The American Academy of Sleep Medicine (AASM) released a clinical practice guideline (CPG) update in the Journal of Sleep Medicine about the treatment of restless leg syndrome and periodic limb movement disorder in adult and pediatric patients.

Restless leg syndrome (RLS) is a sleep-related movement disorder that can range in severity from occasional leg discomfort during periods of inactivity, typically in the evening or at night, to daily, seemingly constant discomfort and the need to move. Clinical RLS is defined as occurring more than twice per week, accompanied by at least moderate distress.

Periodic limb movements during sleep occur every 15 to 30 seconds in people with RLS. Periodic limb movement disorder is diagnosed when these movements occur at a frequency of more than 15 (adults) or 5 (children) movements per hour.

Neurology Advisor spoke to John W Winkelman, MD, PhD, a psychiatrist at Massachusetts General Hospital and professor of psychiatry at Harvard Medical School, as well as the primary author of AASM’s CPG regarding developments made in the clinical understanding of RLS.

These are guidelines.

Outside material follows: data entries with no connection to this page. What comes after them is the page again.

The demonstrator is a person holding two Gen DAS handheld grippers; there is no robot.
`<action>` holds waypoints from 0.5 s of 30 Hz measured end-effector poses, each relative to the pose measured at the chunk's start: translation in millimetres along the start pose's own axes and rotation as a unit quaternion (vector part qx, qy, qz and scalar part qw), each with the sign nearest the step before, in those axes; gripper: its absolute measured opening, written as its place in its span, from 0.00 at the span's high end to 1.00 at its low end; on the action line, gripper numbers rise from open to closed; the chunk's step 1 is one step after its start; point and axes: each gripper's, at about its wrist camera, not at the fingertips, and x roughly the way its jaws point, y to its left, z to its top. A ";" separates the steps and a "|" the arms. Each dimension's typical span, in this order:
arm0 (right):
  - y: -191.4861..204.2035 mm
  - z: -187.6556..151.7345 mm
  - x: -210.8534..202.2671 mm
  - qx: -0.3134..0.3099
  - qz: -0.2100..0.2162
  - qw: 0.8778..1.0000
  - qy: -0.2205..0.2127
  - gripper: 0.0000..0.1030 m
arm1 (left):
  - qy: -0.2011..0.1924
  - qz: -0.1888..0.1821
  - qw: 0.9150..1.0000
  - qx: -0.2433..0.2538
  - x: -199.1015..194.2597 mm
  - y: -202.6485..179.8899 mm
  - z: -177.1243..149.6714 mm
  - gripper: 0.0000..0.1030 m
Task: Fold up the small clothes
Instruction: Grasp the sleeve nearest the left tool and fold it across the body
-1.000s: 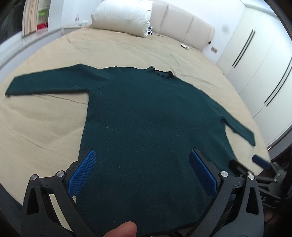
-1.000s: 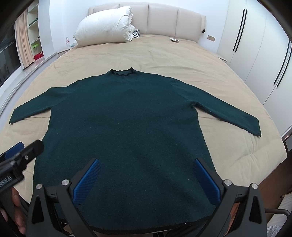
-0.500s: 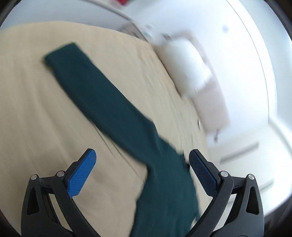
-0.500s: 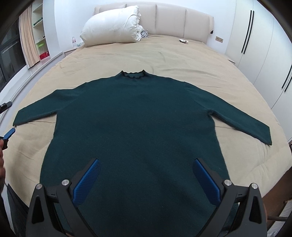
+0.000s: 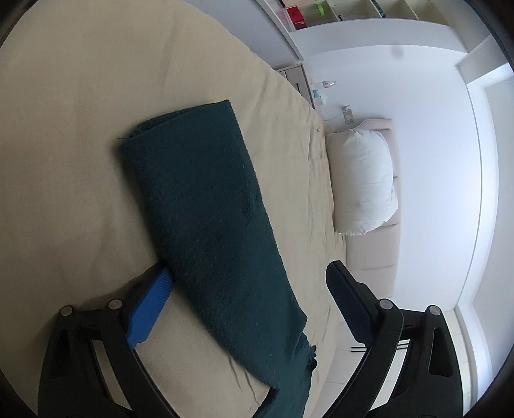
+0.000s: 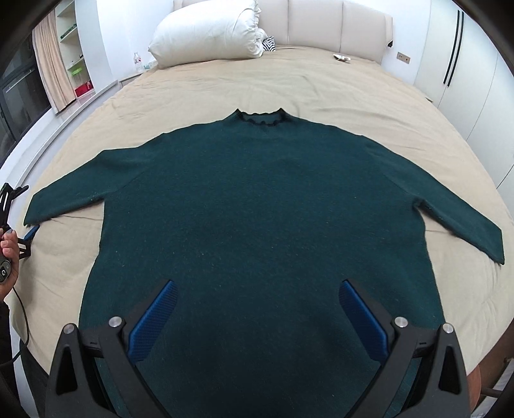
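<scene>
A dark green sweater (image 6: 263,209) lies flat and face up on the beige bed (image 6: 289,83), both sleeves spread out. My left gripper (image 5: 249,270) is rolled onto its side at the left sleeve (image 5: 205,205), near the cuff. Its jaws are closing with the sleeve between them. The blue pad (image 5: 151,305) sits at the sleeve's edge and the other finger (image 5: 350,299) stands apart from the cloth. In the right wrist view this gripper (image 6: 21,213) shows at the far left, held by a hand (image 6: 8,244). My right gripper (image 6: 257,286) hovers open over the sweater's lower body.
A white pillow (image 6: 205,32) lies at the padded headboard (image 6: 340,29), with a small item (image 6: 342,58) on the bed nearby. Wardrobe doors (image 6: 465,64) stand on the right; shelves and a curtain (image 6: 54,74) on the left. A cable (image 6: 22,324) hangs by the bed's near edge.
My left gripper has swung from over the sweater's hem out to the left sleeve, rolling onto its side and dropping close to the cuff. The right gripper has eased forward over the sweater.
</scene>
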 end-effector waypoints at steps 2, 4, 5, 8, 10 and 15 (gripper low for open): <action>-0.7 1.1 4.0 0.004 0.006 1.000 0.002 0.00 | -0.005 0.005 1.000 0.004 7.4 0.6 -4.9 0.09; -2.5 1.5 6.9 0.007 0.007 1.000 0.002 0.00 | -0.008 0.013 1.000 0.008 14.5 -1.1 3.2 0.29; -3.8 1.7 7.8 0.008 0.007 1.000 0.001 0.00 | -0.007 0.019 1.000 0.010 18.3 -1.6 5.9 0.35; -13.1 1.3 11.9 0.023 0.012 1.000 0.001 0.00 | -0.005 0.046 0.999 0.020 33.7 -5.3 13.1 0.70; -22.3 1.6 16.3 0.038 0.020 0.999 0.005 0.02 | -0.012 0.067 0.996 0.049 39.7 -16.4 12.4 0.84; -50.1 1.3 25.3 0.079 0.035 0.996 0.008 0.05 | 0.006 0.093 0.971 0.222 70.3 -103.4 -37.5 0.94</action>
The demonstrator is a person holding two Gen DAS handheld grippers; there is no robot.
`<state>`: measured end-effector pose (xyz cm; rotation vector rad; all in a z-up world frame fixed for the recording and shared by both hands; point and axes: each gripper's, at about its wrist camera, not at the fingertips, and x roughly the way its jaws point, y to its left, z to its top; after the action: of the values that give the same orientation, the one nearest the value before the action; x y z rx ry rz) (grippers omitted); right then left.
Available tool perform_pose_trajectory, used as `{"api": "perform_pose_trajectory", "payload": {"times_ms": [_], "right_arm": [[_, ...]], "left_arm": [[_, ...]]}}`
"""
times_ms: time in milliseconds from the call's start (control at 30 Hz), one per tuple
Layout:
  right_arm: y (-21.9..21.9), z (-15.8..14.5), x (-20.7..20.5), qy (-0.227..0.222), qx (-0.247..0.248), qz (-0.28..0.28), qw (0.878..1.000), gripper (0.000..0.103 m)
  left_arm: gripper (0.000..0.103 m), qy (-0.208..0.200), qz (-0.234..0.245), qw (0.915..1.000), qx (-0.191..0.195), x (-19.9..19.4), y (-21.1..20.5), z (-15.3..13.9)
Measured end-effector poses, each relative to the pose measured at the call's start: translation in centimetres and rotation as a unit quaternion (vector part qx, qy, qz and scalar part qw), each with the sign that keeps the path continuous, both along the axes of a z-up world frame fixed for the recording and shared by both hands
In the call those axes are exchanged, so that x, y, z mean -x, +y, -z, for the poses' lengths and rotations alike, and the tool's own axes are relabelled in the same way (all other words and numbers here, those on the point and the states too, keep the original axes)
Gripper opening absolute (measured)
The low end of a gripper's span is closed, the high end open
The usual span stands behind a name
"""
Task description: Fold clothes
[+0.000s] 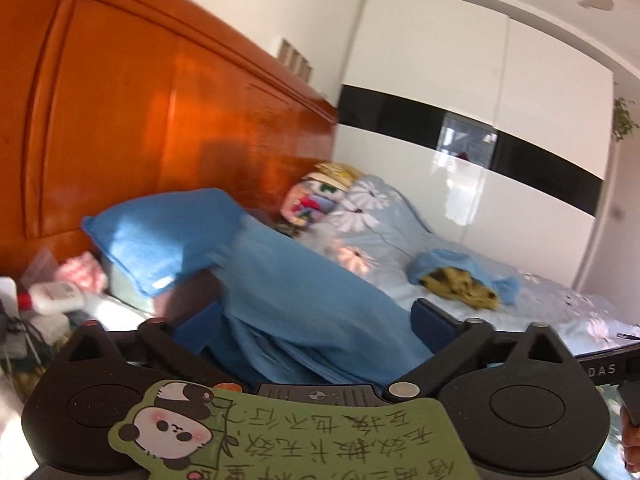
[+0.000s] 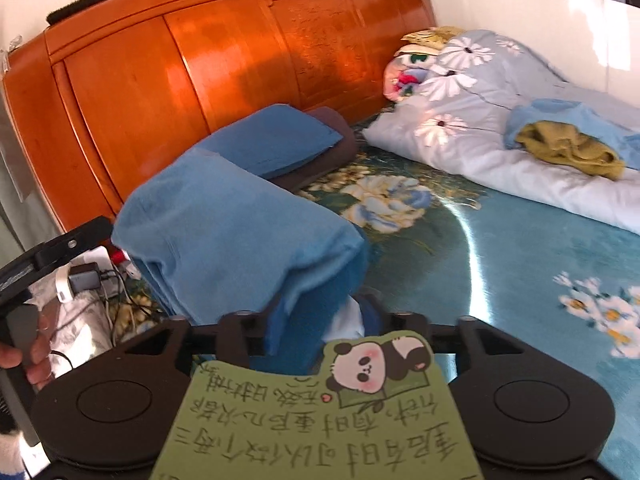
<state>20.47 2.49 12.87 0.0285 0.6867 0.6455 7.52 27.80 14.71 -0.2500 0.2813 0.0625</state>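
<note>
Both grippers, left [image 1: 316, 320] and right [image 2: 320, 312], stood apart astride the blue garment [image 2: 240, 224], pads unclamped; better to draw back toward 6 o'clock without snagging it

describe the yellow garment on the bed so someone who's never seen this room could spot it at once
Start at the orange wooden headboard, then go right to the pale daisy-print quilt. On it lies a crumpled mustard-yellow garment, partly wrapped in light blue cloth. It is the only yellow clothing; the rest are blue.
</note>
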Motion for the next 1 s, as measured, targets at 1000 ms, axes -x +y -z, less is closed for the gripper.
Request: {"api": "perform_pose_trajectory", "payload": {"times_ms": [1000], "right_arm": [[-28.7, 7.1, 13.5, 0.055, 0.0, 0.22, 0.974, 0.078]], "left_arm": [[0.103, 0.12, 0.219, 0.9682, -0.014, -0.1, -27.8, 7.2]]}}
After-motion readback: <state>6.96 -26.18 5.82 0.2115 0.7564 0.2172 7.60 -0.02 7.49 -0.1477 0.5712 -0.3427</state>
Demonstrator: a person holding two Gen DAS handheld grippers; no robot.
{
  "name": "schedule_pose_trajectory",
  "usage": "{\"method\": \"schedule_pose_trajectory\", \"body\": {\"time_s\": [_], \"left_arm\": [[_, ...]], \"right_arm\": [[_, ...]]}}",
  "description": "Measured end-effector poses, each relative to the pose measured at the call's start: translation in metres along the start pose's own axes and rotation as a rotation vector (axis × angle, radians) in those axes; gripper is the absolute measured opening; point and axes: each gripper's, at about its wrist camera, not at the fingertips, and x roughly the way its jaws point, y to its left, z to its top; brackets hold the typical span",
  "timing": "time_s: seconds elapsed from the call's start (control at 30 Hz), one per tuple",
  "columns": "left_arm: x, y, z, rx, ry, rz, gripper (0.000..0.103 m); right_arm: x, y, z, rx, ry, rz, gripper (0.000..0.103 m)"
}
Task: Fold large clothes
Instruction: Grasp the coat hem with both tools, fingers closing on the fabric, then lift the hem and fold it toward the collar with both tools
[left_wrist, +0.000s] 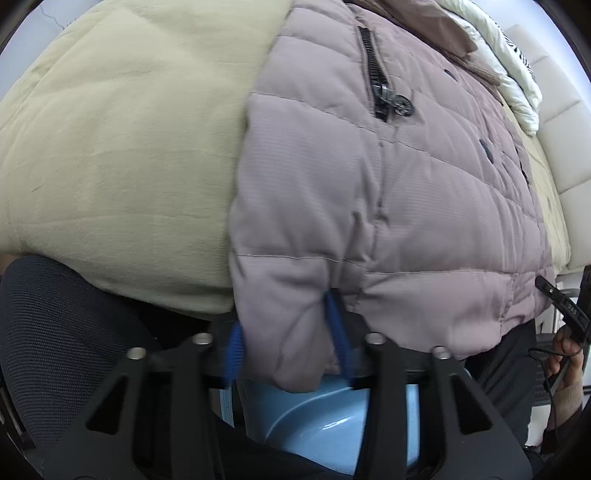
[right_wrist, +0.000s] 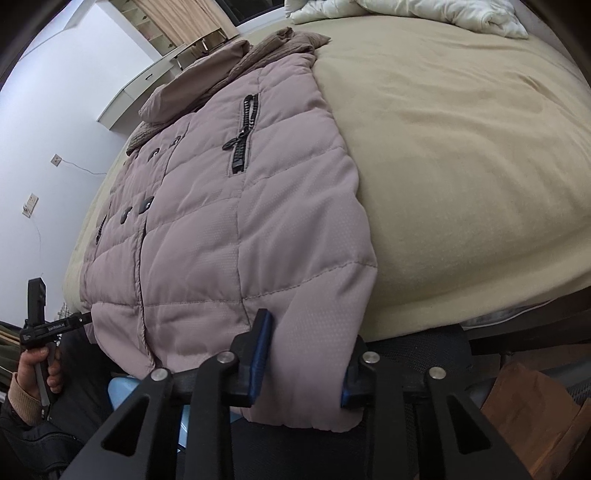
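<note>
— So where's the quilted mauve puffer jacket (right_wrist: 221, 229)?
— Flat on the beige bed sheet (right_wrist: 461, 166), hem overhanging. Left gripper (left_wrist: 286, 347) and right gripper (right_wrist: 304, 354) each stand wide with hem fabric between the pads, neither clamping.
— Nearby?
— A white duvet (right_wrist: 424, 11) and a light-blue plastic tub (left_wrist: 332, 432).

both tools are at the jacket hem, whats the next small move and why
Probably close both tools on the hem, then lift it toward the collar. The left tool and right tool each have hem fabric of the jacket between their blue pads, which seem not yet pinched tight. The jacket lies flat on the bed, hem hanging over the edge.
</note>
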Motion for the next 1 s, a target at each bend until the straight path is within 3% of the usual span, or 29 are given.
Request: {"method": "schedule_pose_trajectory", "body": {"time_s": [0.17,0.23,0.5,0.77,1.0], "left_arm": [[-0.007,-0.007,0.0,0.013,-0.023,0.009,0.011],[-0.012,-0.011,-0.001,0.02,-0.04,0.012,0.006],[-0.053,-0.018,-0.01,0.03,-0.098,-0.02,0.004],[-0.117,-0.032,0.02,0.019,-0.227,-0.106,0.003],[-0.171,-0.045,0.088,0.049,-0.371,-0.132,0.003]], "right_arm": [[-0.004,0.015,-0.001,-0.059,-0.015,-0.052,0.015],[-0.006,0.022,-0.002,-0.088,-0.024,-0.078,0.012],[-0.028,0.04,-0.002,-0.137,-0.089,-0.105,0.009],[-0.071,0.052,0.03,-0.065,-0.223,0.046,0.008],[-0.098,0.075,0.093,-0.06,-0.34,0.172,0.008]]}}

They are not requirements and not prohibitions. These are what we consider best practices.

“We’ve made tremendous advances in understanding the pathophysiology of RLS over the last 25 years. At this point, there are 2 clear pieces to understanding what is going on. One is that there is clearly a strong genetic influence. […] The second part of pathophysiology has to do with brain iron deficiency, […] even though serum iron indices are usually normal in people with RLS. So, it appears as if there is some abnormality in the transport of iron into the brain,” Dr Winkelman noted.

The AASM guidelines task force formed recommendations based on a systematic literature review and assessed evidence using the Grading of Recommendations Assessment, Development, and Evaluation (GRADE) methodology. The task force considered RLS efficacy, sleep, quality of life, augmentation (defined as the gradual worsening of RLS symptom intensity), and adverse effects in its treatment recommendations.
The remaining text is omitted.